Escrito por Roberto Bonuglia
Em um sentido clássico, a economia é uma disciplina subalterna. Ela lida com o entendimento de um aspecto específico da existência social e, enquanto técnica, possui funções específicas, ligadas fundamentalmente à subsistência, à autossuficiência e à manutenção de um bem estar básico. O desenvolvimento do capitalismo, porém, retirou a economia desse eixo. E em sua fase global, alcançada na segunda metade do século XX, isso alcançou seu ápice na transformação da economia em uma ideologia, de pretensões universalistas e absolutas.
“O desenvolvimento econômico tornou-se um fim em si mesmo, desconectado de todos os fins sociais”. Bernard Perret e Guy Roustang escreveram isso em A Economia contra a Sociedade. Enfrentando a crise de integração social e cultural (Paris, Editions du Seuil, 1993). Hoje, como ontem, é uma afirmação mais do que compartilhável, visando alertar que a economia estava se tornando cada vez mais um “fim” do que um “meio”.
Na verdade, basta olhar para trás em sentido cronológico: nos trinta anos da globalização, a economia tornou-se muito mais do que apenas uma “forma de conhecimento de certos fenômenos sociais”. Tornou-se uma “técnica econômica”, afastando-se anos-luz dos postulados clássicos do que era precisamente a economia “política”.

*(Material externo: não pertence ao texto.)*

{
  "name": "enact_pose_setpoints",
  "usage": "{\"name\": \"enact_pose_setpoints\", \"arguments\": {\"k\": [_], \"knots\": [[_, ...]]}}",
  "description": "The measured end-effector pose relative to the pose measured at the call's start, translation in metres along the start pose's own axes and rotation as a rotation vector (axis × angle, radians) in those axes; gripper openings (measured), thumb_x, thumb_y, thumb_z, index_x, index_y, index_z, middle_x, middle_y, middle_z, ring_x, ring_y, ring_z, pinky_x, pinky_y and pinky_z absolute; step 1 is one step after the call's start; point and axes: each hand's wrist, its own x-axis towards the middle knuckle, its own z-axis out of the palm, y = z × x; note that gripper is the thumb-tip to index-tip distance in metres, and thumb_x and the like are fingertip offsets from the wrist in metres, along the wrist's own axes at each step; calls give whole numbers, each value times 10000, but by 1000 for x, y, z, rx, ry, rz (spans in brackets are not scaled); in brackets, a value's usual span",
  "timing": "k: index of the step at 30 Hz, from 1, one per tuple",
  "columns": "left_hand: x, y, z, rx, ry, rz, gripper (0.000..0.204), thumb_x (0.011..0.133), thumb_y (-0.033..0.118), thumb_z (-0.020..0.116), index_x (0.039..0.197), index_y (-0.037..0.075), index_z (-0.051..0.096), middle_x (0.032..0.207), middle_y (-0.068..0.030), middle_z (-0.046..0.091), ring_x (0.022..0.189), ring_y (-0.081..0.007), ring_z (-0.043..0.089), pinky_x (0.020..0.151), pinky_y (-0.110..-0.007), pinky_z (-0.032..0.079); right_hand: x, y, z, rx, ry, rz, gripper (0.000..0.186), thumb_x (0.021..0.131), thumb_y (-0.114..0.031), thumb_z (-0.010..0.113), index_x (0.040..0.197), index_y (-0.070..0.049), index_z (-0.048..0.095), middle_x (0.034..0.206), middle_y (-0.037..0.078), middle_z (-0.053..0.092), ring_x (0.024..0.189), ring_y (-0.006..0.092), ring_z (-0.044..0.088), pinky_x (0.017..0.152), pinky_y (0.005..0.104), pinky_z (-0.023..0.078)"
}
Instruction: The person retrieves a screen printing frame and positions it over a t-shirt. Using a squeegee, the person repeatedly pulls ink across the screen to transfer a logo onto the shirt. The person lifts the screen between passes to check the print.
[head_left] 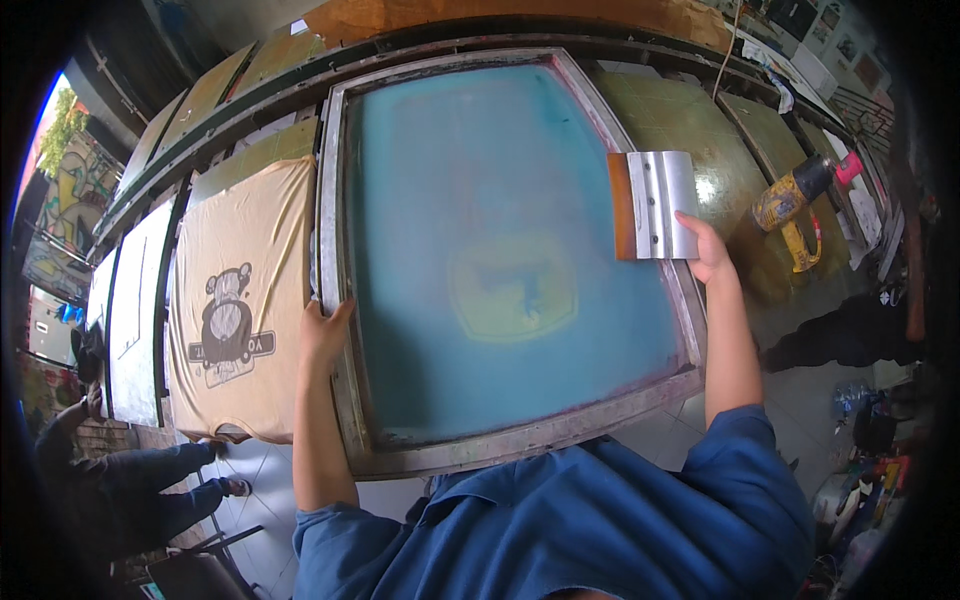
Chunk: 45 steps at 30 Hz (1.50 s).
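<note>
The left rail of the screen frame (540, 430) is clasped by the left hand (327, 330), the thumb laid inward and the other fingers partly hidden; its forearm is extended up from the near side. The right forearm is angled slightly inward. By the right hand's grip (708, 248), the squeegee (662, 205) is pinched at its metal holder, over the frame's right rail, orange blade turned left.

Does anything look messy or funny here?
No spill or break stands out. One slightly odd thing: the cream fabric T-shirt with a dark bear-like print, left of the blue rectangular mesh screen, looks wrinkled near its upper right corner instead of smooth.
</note>
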Motion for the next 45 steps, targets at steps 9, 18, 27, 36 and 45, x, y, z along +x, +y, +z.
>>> {"name": "enact_pose_setpoints", "arguments": {"k": [9,18,27,36,45], "knots": [[1,-6,3,-40,55,47,418,743,283,643,920,-81,539,793,-202,600,741,-290,589,659,-376,455,4,1,12,-72,90,-11,457,787,-274,587,1119,29,506,1027,153,583,927,270,569,819,395,445],[-5,-13,-11,-84,67,124,390,735,266,663,878,-77,544,770,-208,609,727,-296,604,635,-374,456,-46,2,21,5,154,-148,439,775,-242,595,1109,29,506,991,144,587,870,259,582,737,382,472],[-59,-31,-66,-376,159,479,267,768,195,653,833,-44,553,706,-113,603,633,-165,548,577,-301,433,-160,26,30,108,168,-479,394,759,-188,617,1077,28,530,973,112,595,888,228,575,786,351,455],[-126,-78,-42,-533,137,623,253,778,99,630,978,-33,550,845,-74,615,759,-134,573,678,-252,456,-311,97,-24,116,294,-804,442,761,-184,580,1137,36,504,1083,112,571,1017,233,533,901,344,376],[-222,-67,45,-610,-193,699,385,643,75,677,980,-52,539,826,-89,610,738,-131,564,655,-267,474,-556,255,-139,160,721,-770,485,792,-202,504,1222,13,437,1247,139,453,1141,297,428,977,440,310]]}}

Na sociedade padronizada do Terceiro Milênio, a lógica econômica tornou-se a mentalidade atual e predominante que acabou orientando as relações sociais, padronizando o senso comum, marginalizando a moral e todas as formas sociais.

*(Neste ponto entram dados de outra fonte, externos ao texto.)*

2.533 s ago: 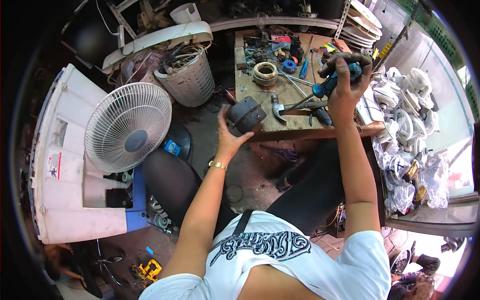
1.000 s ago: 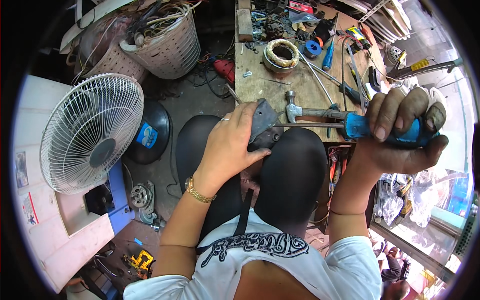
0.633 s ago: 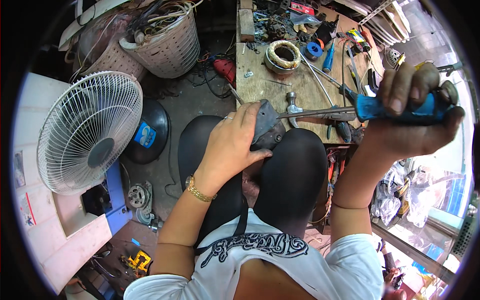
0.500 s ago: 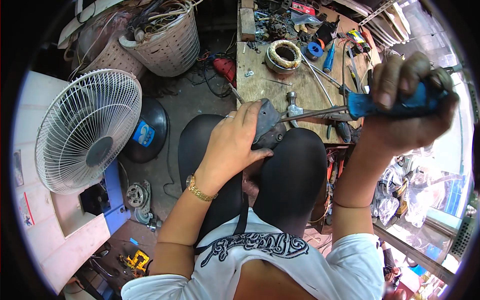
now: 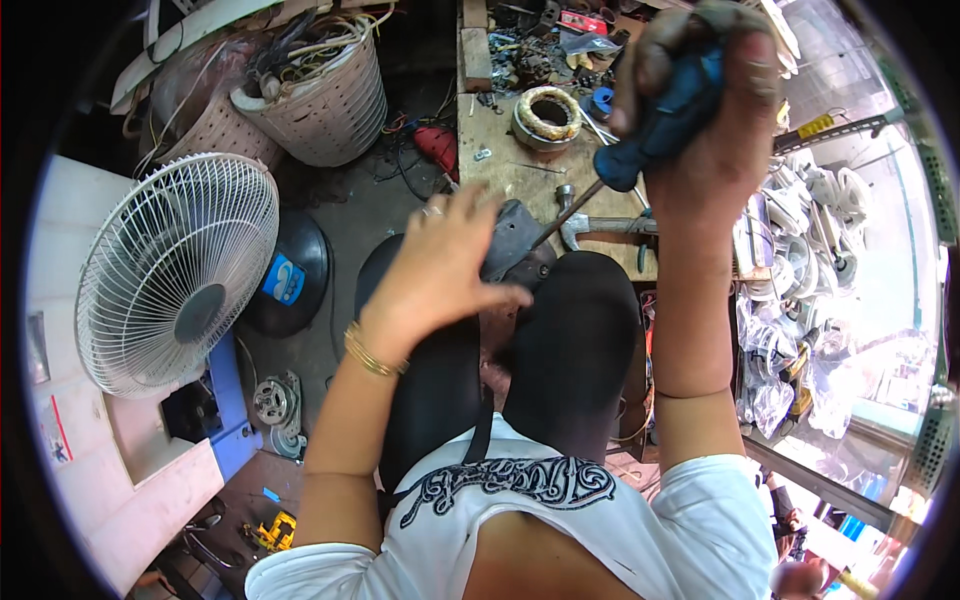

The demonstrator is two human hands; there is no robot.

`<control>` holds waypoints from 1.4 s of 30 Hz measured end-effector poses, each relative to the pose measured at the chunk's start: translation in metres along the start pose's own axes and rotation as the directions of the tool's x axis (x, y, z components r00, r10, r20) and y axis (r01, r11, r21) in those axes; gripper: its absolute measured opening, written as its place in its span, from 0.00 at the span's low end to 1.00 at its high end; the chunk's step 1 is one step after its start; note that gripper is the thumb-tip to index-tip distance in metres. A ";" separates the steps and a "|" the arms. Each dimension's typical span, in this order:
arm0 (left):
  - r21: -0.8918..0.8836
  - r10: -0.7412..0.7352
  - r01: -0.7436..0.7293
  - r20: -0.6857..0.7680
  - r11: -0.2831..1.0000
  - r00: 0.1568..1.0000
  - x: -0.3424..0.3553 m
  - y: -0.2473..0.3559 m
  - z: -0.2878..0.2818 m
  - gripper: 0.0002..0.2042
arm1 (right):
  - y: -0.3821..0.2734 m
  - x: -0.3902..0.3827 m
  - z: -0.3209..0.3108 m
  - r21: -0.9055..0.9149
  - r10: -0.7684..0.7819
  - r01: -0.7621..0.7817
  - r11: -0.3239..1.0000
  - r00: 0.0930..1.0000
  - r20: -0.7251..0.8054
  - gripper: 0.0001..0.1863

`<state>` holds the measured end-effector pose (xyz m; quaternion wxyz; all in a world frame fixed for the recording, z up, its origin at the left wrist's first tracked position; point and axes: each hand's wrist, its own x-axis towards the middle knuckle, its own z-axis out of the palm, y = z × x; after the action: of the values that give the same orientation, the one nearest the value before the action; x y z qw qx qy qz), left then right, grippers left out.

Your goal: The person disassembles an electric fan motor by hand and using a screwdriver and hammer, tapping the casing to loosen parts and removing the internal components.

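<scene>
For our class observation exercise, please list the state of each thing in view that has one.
Left hand: spread open, blurred; contact unclear
Right hand: closed around the screwdriver
Screwdriver: gripped, slanting, tip at the dark part
Dark part: tilted, beside the left hand
Hammer: lying on the bench
Coil ring: lying on the bench
Fan: caged; cannot tell whether running
Basket: filled with wires

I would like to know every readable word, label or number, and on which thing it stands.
Shirt: ornate dark lettering, not quoted here.
Black base: blue label, no readable words.
White casing: sticker too small to read.
Elsewhere, any text is too small or blurred.
</scene>
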<state>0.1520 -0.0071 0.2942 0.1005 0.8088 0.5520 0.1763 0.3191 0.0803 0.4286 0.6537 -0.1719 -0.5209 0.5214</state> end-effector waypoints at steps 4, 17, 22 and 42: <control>-0.405 0.043 -0.137 -0.233 0.904 0.972 0.056 0.004 -0.077 0.49 | -0.001 0.004 -0.011 -0.402 -0.122 0.138 0.905 0.990 0.064 0.24; -0.930 0.058 -0.353 -0.349 0.105 0.935 0.106 0.066 -0.078 0.21 | 0.045 -0.053 -0.197 -0.951 0.525 0.307 0.046 0.802 0.284 0.23; -0.940 0.101 -0.335 -0.328 0.067 0.939 0.100 0.078 -0.076 0.19 | 0.070 -0.091 -0.202 -0.865 0.735 0.496 -0.076 0.614 0.287 0.19; -0.969 0.071 -0.238 -0.234 0.063 0.970 0.081 0.078 -0.082 0.17 | -0.202 0.011 -0.034 -0.986 0.370 0.090 0.138 0.919 0.135 0.25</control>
<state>0.2132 0.0367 0.4115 0.5669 0.5675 0.2021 0.5619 0.4494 0.0203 0.5759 0.2255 -0.5081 -0.8198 0.1371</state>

A combinação da globalização e do neoliberalismo transformou a economia em uma ideologia. De fato, ela perdeu sua vocação original e natural de “problema de deslocamento de recursos” para se tornar uma lógica de gestão corporativa. Desta forma, evoluiu perigosamente para uma visão unívoca do mundo e uma técnica de controle e dominação.
A “economia como ideologia” pode, portanto, ser definida como a pretensão da economia de exercer o domínio sobre a cultura e a política, impondo-lhes a sua forma de “pensar a realidade”. Isto poderia ter conseqüências que poderiam ser “refreadas” enquanto a sociedade continuasse a ser um todo relativamente homogêneo com um forte conteúdo comunitário. Mas as migrações internas dentro da “aldeia global” e a alienação tecnológica “libertaram” o conteúdo ideológico presente – desde o início – nas teorias econômicas do condicionamento dos fatos e dos limites impostos pelo social.
Por esta razão, como escreveu Jean Baudrillard em A Transparência do Mal (Paris, Editions Galilée, 1990) a economia – após a queda do Muro de Berlim – entrou “na sua fase estética e delirante” e de ser o veículo das ideologias que lutaram entre si durante a “Guerra Fria” tornou-se ela própria “ideologia”, construindo uma filosofia social própria, dando a si mesma, como aconteceu, uma roupagem normativa.
A economia passou assim da esfera privada para a esfera pública e assumiu a tarefa de marcar o caminho para responder às expectativas do mundo globalizado à força. Todas essas respostas passaram por uma mudança radical na natureza das relações sociais, através daquela “objetivação da troca” – como Simmel disse – que elimina com um golpe de tesoura qualquer componente emocional ou instintivo dessas relações, prescrevendo que elas devem ser organizadas para dar à realidade uma estrutura estável e à mutação uma direção previsível: o que está acontecendo em nossa sociedade “graças” ao Covid-19 é o teste decisivo dessa mutação genética da economia em ideologia.
Temos testemunhado – distraídos, mais do que desamparados – a economia como uma técnica econômica que substituiu sem pressa mas sem descanso a economia como forma de conhecimento de um dos aspectos do social. Isto deu origem a um poder sem controle e a um estilo de vida baseado apenas em juros e cálculos que inevitavelmente rasgou os alicerces do vínculo social.
O elemento emocional e “pré-racional” da vida individual foi erradicado e hoje nos encontramos com raízes cortadas: o deserto cultural, a socialização da cultura, a liquidação de toda a cultura da tradição humanista são apenas alguns dos efeitos mais devastadores do processo de desconstrução e reconstrução do mundo globalizado nos últimos trinta anos.
Hoje mais do que nunca, portanto, precisamos necessariamente de um pensamento forte e alternativo a este esquema coercivamente imposto que saiba recuperar o sentido da nossa história, da história da cultura moderna. Um sentido ligado – como sempre esteve e indissoluvelmente – à libertação dos confins do presente dentro do qual a mentalidade econômica do neoliberalismo globalizante e a racionalidade instrumental nos fecharam. Uma estrada que certamente é ascendente, mas a única a ser tomada e percorrida.